▶ **WHAT IS BEING ASKED**
Which lines in the records below contain the word "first"? Return each of them.

BEGIN ENTRIES SHOWN

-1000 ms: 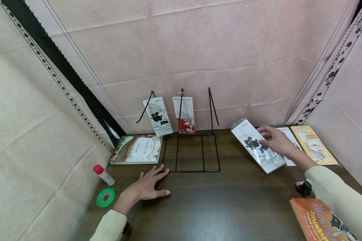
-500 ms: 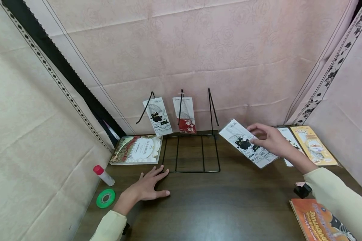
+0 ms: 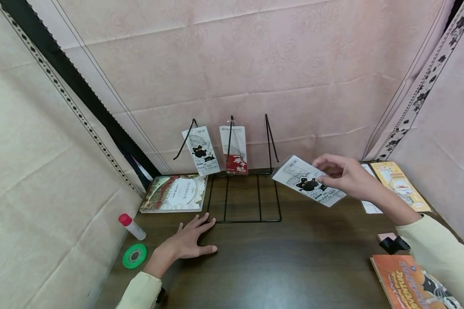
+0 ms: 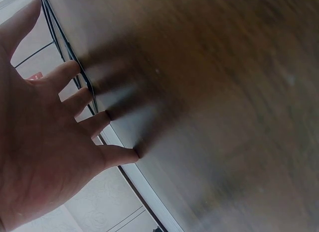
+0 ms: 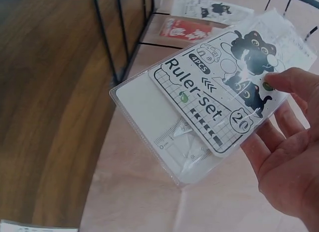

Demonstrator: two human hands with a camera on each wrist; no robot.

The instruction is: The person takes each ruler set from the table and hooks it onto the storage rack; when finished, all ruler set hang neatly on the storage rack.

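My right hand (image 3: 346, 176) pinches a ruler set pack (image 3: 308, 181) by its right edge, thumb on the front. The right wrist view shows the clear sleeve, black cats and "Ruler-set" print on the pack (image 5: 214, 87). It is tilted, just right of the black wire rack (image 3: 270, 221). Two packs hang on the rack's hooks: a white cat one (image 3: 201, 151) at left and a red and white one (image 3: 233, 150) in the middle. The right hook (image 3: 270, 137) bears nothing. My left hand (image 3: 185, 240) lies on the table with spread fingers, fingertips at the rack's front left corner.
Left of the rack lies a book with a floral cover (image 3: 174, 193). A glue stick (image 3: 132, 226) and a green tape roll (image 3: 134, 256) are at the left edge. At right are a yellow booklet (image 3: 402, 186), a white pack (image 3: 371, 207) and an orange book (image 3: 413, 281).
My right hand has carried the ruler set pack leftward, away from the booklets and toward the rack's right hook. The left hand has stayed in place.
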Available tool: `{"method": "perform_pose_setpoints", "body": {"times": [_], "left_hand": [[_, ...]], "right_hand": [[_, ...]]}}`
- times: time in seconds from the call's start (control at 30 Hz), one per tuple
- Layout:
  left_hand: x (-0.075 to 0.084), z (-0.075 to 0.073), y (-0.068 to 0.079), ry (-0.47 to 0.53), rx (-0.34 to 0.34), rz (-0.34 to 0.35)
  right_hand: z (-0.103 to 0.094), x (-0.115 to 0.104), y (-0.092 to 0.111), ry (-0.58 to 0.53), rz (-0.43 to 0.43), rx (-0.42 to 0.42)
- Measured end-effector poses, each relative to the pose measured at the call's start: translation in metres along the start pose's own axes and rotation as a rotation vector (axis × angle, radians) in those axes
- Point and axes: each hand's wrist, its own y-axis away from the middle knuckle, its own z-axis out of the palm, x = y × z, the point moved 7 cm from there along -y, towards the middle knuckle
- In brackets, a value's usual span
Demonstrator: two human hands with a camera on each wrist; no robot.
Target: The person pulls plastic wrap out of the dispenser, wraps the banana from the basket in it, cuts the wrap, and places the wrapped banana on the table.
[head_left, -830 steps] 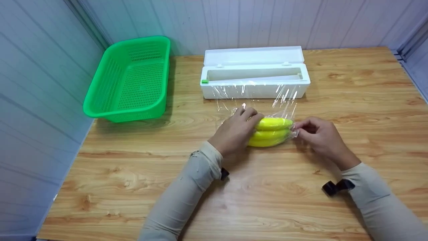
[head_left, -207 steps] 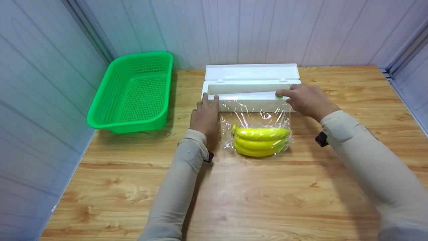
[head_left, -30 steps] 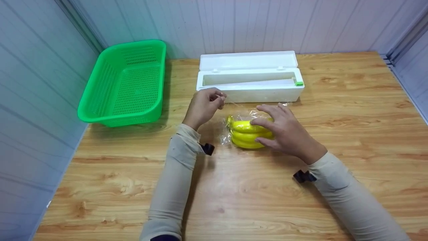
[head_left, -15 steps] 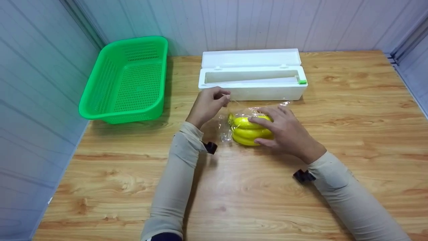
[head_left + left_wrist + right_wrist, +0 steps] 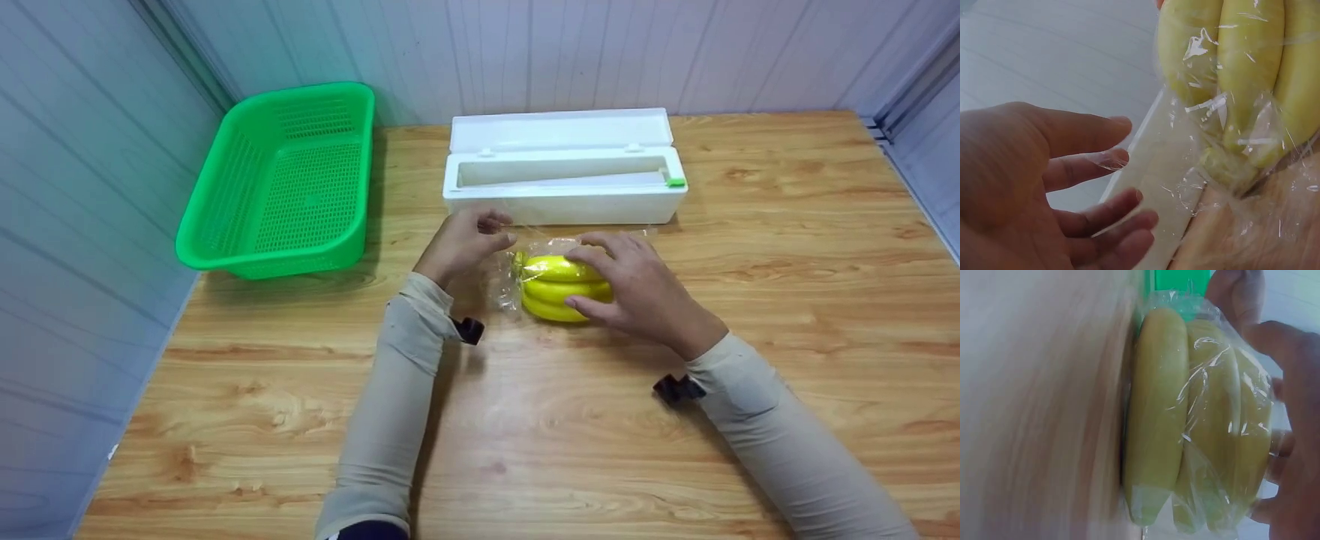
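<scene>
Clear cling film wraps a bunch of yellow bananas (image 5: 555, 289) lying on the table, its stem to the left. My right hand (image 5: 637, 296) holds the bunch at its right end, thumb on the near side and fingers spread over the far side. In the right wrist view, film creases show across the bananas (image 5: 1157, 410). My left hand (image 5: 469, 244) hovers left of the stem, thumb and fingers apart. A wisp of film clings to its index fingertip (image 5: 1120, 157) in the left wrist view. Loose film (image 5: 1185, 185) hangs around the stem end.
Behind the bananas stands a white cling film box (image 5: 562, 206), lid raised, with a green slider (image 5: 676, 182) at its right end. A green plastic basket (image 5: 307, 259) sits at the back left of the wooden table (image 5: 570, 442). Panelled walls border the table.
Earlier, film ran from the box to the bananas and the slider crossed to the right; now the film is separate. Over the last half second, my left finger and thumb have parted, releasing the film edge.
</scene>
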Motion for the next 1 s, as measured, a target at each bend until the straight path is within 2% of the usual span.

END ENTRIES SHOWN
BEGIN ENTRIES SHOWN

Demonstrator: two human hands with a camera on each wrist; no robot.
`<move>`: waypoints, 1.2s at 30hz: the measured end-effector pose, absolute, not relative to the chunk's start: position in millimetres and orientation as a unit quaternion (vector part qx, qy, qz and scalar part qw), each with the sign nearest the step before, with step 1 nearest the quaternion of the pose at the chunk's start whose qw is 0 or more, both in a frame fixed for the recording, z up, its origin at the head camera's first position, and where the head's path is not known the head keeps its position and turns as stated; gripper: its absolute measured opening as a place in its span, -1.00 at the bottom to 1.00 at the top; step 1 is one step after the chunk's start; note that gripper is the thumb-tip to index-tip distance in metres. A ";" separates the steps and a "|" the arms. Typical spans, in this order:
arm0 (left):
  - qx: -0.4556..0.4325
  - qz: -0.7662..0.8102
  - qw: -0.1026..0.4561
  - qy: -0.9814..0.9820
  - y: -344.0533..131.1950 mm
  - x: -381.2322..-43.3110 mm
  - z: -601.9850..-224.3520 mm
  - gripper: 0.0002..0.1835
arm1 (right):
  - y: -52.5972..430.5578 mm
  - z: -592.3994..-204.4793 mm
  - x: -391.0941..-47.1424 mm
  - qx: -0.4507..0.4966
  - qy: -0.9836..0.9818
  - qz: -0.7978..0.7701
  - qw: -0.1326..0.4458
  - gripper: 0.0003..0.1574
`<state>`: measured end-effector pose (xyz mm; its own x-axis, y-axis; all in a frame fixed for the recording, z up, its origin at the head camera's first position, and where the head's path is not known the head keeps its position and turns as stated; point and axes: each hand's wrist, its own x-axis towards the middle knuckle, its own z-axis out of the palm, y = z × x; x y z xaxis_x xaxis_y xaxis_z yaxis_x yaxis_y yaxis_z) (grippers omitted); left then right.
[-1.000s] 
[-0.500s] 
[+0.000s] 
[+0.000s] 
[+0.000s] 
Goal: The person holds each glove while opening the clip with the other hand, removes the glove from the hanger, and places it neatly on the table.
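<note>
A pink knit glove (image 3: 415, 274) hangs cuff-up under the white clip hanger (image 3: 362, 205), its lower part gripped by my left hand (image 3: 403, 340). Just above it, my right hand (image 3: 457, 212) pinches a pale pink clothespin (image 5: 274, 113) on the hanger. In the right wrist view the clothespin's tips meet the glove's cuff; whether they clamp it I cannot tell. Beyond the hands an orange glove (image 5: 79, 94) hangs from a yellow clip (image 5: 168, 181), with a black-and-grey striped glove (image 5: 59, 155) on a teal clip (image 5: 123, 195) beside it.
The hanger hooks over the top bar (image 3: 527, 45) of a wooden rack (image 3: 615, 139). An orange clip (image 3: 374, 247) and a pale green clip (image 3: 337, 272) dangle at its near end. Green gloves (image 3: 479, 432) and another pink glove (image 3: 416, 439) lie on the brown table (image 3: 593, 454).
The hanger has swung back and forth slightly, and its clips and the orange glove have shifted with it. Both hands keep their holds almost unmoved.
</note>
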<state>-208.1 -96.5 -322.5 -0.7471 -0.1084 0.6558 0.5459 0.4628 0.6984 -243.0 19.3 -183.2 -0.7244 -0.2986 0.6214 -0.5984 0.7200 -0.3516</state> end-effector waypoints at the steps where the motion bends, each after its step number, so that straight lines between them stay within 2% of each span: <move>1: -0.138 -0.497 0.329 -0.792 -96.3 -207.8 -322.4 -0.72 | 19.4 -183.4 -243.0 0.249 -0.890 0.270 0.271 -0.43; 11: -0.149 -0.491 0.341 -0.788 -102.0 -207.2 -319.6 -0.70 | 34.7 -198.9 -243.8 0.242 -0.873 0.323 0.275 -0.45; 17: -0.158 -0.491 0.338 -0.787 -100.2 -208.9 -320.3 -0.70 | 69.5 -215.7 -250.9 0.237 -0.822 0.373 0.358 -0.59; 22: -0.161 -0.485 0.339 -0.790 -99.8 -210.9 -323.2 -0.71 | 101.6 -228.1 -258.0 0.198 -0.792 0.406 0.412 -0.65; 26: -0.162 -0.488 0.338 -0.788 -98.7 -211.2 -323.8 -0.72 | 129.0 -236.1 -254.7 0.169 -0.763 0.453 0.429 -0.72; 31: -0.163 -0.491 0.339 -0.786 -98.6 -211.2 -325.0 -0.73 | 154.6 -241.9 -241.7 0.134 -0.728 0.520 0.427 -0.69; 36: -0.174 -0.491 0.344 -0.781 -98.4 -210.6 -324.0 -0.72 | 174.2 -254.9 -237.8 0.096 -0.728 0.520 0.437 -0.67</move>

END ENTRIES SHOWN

▶ **EXERCISE RESPONSE**
`<move>`: waypoints, 1.2s at 30hz: the measured end-effector pose, absolute, not relative to the chunk's start: position in millimetres and orientation as a unit quaternion (vector part qx, qy, qz and scalar part qw), each with the sign nearest the step before, with step 1 nearest the quaternion of the pose at the chunk's start whose qw is 0 or more, both in a frame fixed for the recording, z up, its origin at the head camera's first position, and where the head's path is not known the head keeps its position and turns as stated; gripper: its absolute measured opening as a place in its span, -1.00 at the bottom to 1.00 at the top; step 1 is one step after the chunk's start; note that gripper is the thumb-tip to index-tip distance in metres. A ";" separates the steps and a "|" the arms. Typical spans, in this order:
`<state>`: measured end-effector pose (xyz mm; its own x-axis, y-axis; all in a frame fixed for the recording, z up, its origin at the head camera's first position, and where the head's path is not known the head keeps its position and turns as stated; point and axes: each hand's wrist, its own x-axis towards the middle knuckle, its own z-axis out of the palm, y = z × x; x y z xaxis_x xaxis_y xaxis_z yaxis_x yaxis_y yaxis_z) (grippers omitted); left then right.

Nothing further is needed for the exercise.